_REQUIRED ACTION_. Locate every line below that contains the word "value" and copy it.
--- THE INPUT ---
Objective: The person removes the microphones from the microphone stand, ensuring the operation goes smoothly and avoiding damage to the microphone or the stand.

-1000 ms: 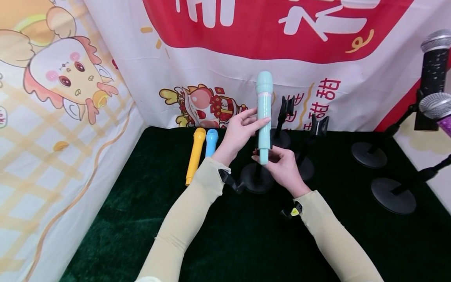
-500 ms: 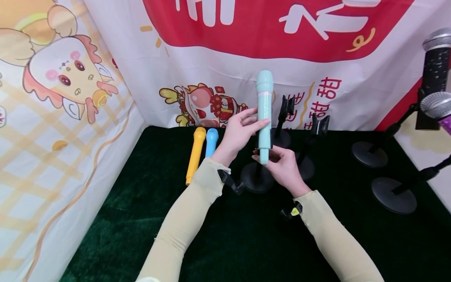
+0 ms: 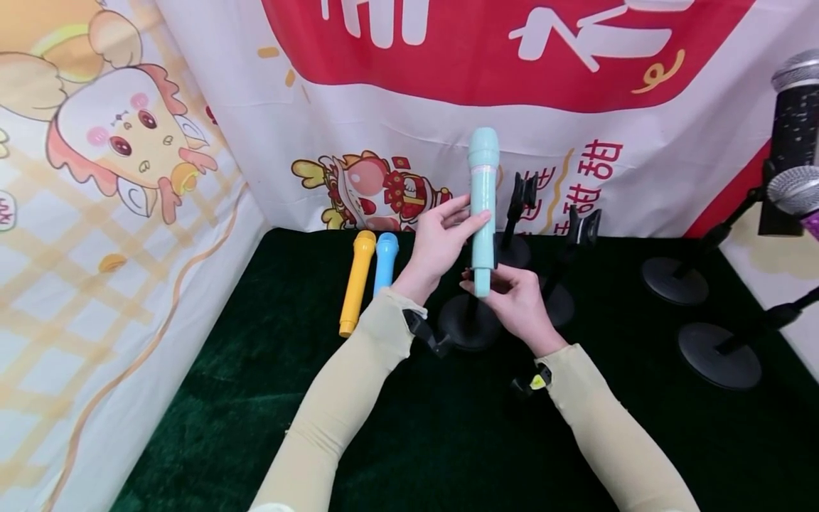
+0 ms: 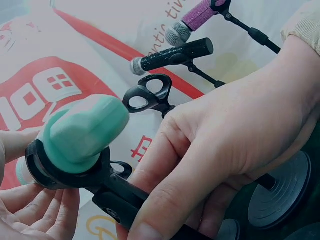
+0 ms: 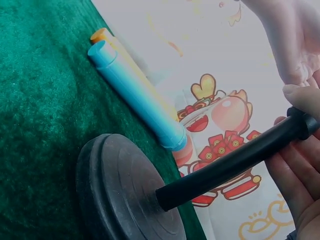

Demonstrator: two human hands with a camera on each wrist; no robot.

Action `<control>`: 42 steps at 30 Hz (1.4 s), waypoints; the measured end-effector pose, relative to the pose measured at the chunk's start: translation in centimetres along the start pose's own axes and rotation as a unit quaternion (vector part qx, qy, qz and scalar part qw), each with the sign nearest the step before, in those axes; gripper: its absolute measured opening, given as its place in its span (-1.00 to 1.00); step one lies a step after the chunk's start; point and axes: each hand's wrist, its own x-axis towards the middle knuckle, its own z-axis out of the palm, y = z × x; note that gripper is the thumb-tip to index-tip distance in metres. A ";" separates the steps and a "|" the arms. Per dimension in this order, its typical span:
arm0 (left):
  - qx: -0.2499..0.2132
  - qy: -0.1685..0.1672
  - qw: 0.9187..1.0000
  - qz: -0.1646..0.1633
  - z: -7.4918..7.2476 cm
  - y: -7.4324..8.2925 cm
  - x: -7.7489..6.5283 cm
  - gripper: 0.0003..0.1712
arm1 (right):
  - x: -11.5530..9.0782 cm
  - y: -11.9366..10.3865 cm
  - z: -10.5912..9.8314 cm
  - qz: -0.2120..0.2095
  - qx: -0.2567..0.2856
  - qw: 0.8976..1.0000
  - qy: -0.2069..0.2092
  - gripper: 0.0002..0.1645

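A mint-green microphone [image 3: 483, 199] stands nearly upright in the black clip [image 4: 45, 167] of a microphone stand [image 5: 215, 175]. My left hand [image 3: 438, 238] holds the microphone's body, thumb across its front. Below it, my right hand [image 3: 518, 302] grips the stand just under the clip, close to the microphone's narrow lower end. In the left wrist view, the clip curves round the microphone, whose narrow end points at the camera. The stand's round base [image 3: 470, 323] rests on the dark green cloth.
Yellow [image 3: 357, 284] and blue [image 3: 384, 259] microphones lie left of my left hand. Two other stands with bare clips [image 3: 584, 227] are behind and right. Further right, stands hold a black microphone [image 3: 793, 149] and a purple one [image 4: 200, 14]. A printed banner [image 3: 384, 114] hangs behind.
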 end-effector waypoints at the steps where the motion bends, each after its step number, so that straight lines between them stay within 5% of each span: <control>1: -0.003 0.002 1.000 0.001 0.0 0.0 0.0 -0.47 | 0.0 0.0 0.0 -0.002 -0.002 1.000 0.001 -0.72; 42: -0.029 0.039 0.999 0.015 0.5 0.1 2.0 -0.47 | 0.1 -0.3 0.4 -0.003 -0.019 1.000 0.014 -0.76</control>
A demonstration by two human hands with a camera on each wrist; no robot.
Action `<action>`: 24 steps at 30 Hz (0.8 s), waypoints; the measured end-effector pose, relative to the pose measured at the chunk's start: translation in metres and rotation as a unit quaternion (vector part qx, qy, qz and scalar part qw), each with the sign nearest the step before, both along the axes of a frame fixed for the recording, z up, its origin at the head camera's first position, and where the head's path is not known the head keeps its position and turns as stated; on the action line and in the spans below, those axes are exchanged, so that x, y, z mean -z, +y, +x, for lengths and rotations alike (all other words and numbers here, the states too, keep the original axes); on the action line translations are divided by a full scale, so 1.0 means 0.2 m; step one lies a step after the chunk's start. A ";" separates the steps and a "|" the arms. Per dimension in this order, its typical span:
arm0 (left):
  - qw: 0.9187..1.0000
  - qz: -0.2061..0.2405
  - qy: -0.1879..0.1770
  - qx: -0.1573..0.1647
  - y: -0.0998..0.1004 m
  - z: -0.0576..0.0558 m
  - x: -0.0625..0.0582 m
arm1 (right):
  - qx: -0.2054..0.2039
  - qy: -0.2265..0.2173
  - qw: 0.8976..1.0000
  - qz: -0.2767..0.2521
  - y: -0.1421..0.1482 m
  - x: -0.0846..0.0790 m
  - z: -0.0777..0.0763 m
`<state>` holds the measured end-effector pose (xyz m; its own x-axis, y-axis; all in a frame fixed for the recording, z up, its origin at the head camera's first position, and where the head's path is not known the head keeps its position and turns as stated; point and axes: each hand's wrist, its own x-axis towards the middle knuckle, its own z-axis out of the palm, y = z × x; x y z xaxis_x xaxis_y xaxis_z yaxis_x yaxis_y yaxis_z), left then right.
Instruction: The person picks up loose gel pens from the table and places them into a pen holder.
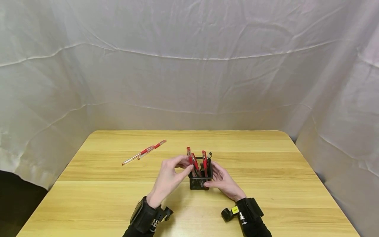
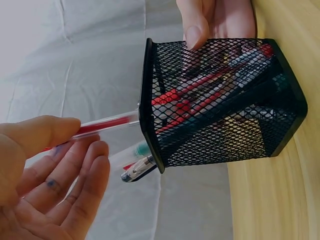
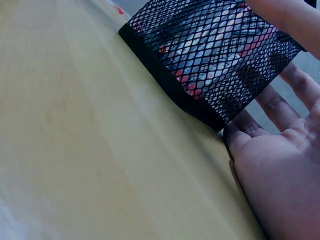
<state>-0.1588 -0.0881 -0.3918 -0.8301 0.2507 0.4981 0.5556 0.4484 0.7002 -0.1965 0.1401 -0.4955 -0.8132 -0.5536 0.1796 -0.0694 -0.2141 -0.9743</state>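
A black mesh pen holder (image 1: 199,184) stands upright on the table with several pens in it, most of them with red parts. My right hand (image 1: 226,184) grips the holder from its right side, thumb at the near face and fingers behind. In the left wrist view, my left hand (image 2: 55,175) pinches a clear pen with a red core (image 2: 107,125) between thumb and fingers. The far end of that pen passes into the holder's mouth. A silver pen clip (image 2: 137,169) sticks out beside it. The right wrist view shows pen ends through the mesh (image 3: 210,65).
Two red-and-clear pens, one (image 1: 133,158) partly against the other (image 1: 160,144), lie slantwise on the wooden table (image 1: 266,164) to the left of the holder. A pale cloth (image 1: 189,82) hangs behind the table and at both sides.
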 end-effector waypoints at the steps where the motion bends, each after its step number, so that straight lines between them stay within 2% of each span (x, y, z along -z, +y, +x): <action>1: 1.000 -0.008 -0.014 -0.001 0.00 0.00 0.00 | 0.001 -0.003 1.000 0.000 0.00 0.00 0.00; 7: 0.992 -0.065 -0.103 -0.041 -0.08 -0.01 0.00 | 0.004 -0.016 1.000 0.016 0.00 -0.01 0.00; 11: 0.985 -0.071 -0.144 -0.062 -0.16 -0.04 0.02 | 0.011 -0.035 0.999 0.030 0.01 -0.02 0.01; 15: 0.976 -0.087 -0.176 -0.090 -0.25 -0.10 0.11 | 0.015 -0.045 0.998 0.035 0.01 -0.03 0.02; 19: 0.964 -0.133 -0.199 -0.112 -0.34 -0.15 0.20 | 0.012 -0.044 0.999 0.028 0.01 -0.02 0.02; 24: 0.952 -0.164 -0.226 -0.125 -0.41 -0.20 0.25 | 0.028 -0.074 0.996 0.050 0.02 -0.03 0.03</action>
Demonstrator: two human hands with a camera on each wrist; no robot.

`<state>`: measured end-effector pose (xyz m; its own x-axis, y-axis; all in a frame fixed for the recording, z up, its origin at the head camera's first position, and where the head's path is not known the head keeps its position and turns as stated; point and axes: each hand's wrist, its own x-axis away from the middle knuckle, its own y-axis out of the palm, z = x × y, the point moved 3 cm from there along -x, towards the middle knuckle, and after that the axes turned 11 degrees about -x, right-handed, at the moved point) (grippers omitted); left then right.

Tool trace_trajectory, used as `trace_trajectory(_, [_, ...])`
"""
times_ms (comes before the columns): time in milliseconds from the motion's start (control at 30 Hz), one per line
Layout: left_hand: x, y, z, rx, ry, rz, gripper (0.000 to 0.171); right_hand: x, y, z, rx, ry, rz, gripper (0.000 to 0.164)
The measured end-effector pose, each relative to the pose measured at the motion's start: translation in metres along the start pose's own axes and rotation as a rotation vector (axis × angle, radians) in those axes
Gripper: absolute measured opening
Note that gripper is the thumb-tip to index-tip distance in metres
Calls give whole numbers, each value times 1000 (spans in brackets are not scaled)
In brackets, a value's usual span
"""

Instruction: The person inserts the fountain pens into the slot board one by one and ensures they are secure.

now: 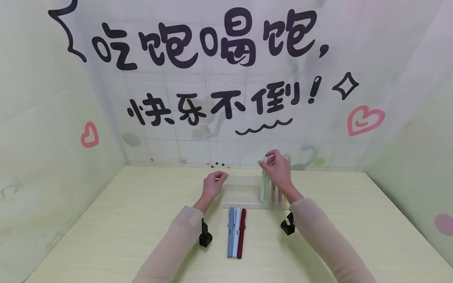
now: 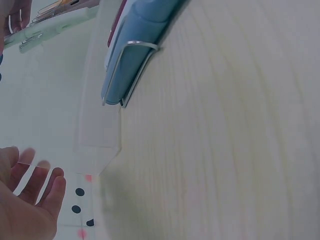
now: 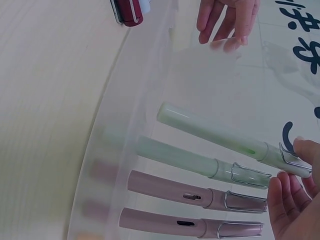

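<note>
In the right wrist view my right hand (image 3: 295,195) pinches a pale green pen (image 3: 215,131) by its clipped cap, slanting in front of a translucent pen stand (image 1: 244,192). Its lower end is above the stand's front lip. Beside it, a second green pen (image 3: 175,157) and two mauve pens (image 3: 167,190) sit behind that lip. My left hand (image 1: 212,184) pinches the stand's upper left edge, with fingertips showing through the clear panel. In front of the stand lie a blue pen (image 1: 231,232), a white pen (image 1: 236,236) and a dark red pen (image 1: 242,234), side by side.
The pale wood-grain table (image 1: 141,224) runs back to a printed curtain (image 1: 198,149) close behind the stand. Cloth walls (image 1: 49,157) stand at both sides. Something orange-yellow (image 1: 285,199) shows at the stand's right end, largely covered by my right wrist.
</note>
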<state>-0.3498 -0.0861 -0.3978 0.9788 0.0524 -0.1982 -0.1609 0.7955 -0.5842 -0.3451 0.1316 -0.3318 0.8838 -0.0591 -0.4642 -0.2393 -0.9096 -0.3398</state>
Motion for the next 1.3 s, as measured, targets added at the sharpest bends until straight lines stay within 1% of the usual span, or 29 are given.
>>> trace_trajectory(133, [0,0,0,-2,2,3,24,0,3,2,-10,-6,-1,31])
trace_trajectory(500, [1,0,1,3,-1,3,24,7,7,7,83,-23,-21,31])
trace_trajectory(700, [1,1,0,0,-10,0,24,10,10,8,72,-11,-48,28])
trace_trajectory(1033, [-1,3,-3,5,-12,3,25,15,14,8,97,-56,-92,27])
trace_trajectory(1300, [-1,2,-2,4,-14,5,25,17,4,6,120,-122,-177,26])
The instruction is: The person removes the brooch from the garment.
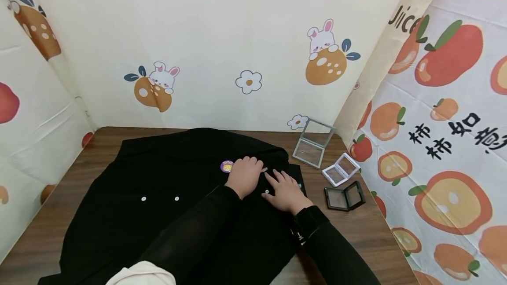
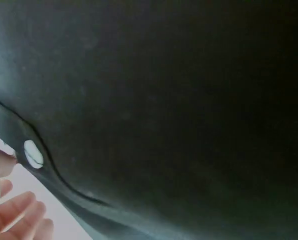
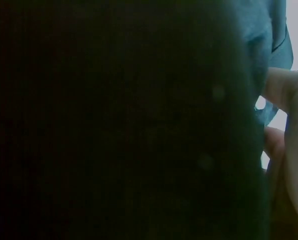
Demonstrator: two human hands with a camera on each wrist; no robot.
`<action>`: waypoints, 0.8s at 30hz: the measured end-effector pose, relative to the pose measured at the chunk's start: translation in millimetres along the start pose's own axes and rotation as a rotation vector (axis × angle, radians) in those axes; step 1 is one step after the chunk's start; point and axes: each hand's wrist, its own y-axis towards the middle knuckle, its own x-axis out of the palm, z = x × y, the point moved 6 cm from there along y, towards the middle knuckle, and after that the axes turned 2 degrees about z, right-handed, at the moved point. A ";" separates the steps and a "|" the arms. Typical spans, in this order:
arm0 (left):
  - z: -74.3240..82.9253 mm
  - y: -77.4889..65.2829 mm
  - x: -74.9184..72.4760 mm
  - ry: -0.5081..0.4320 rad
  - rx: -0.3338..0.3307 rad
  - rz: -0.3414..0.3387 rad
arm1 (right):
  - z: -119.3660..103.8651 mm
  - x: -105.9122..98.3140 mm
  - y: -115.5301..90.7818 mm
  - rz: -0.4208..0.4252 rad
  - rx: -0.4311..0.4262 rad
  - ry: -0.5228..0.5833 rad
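A black shirt with white buttons [image 1: 177, 199] lies spread on the wooden table; its cloth [image 1: 138, 166] fills most of both wrist views. With fingers curled, my left hand [image 1: 245, 175] grips the shirt's edge just right of a round purple and yellow badge [image 1: 227, 166]. In the left wrist view its thumb [image 2: 1, 162] meets the cloth edge beside a white button [image 2: 34, 154]. My right hand [image 1: 287, 191] rests on the shirt close by, fingers spread and fairly straight, a button near its thumb. Black cloth hides much of the right wrist view.
Three open hinged frames with see-through panels stand on the table [image 1: 376, 241] at the right: grey [image 1: 309, 152], white [image 1: 340, 169] and black [image 1: 336, 199]. Printed curtains [image 1: 245, 34] enclose the table at the back and both sides.
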 end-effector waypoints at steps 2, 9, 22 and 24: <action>3.5 -5.0 -2.1 0.033 0.047 -0.005 | -0.5 -0.1 0.6 -0.001 0.000 -0.002; 13.2 -14.2 -2.4 0.009 0.148 -0.043 | -1.0 -1.0 0.3 0.010 -0.003 0.008; 18.2 -14.6 0.5 0.009 0.280 -0.024 | 4.1 1.2 0.9 0.016 -0.002 0.023; 14.8 -15.4 2.5 0.024 0.276 -0.034 | 3.6 1.1 0.6 0.012 -0.002 0.024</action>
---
_RESPONSE AREA_.
Calls give whole numbers, each value times 1000 (spans in brackets are not scaled)
In brackets, a value's usual span

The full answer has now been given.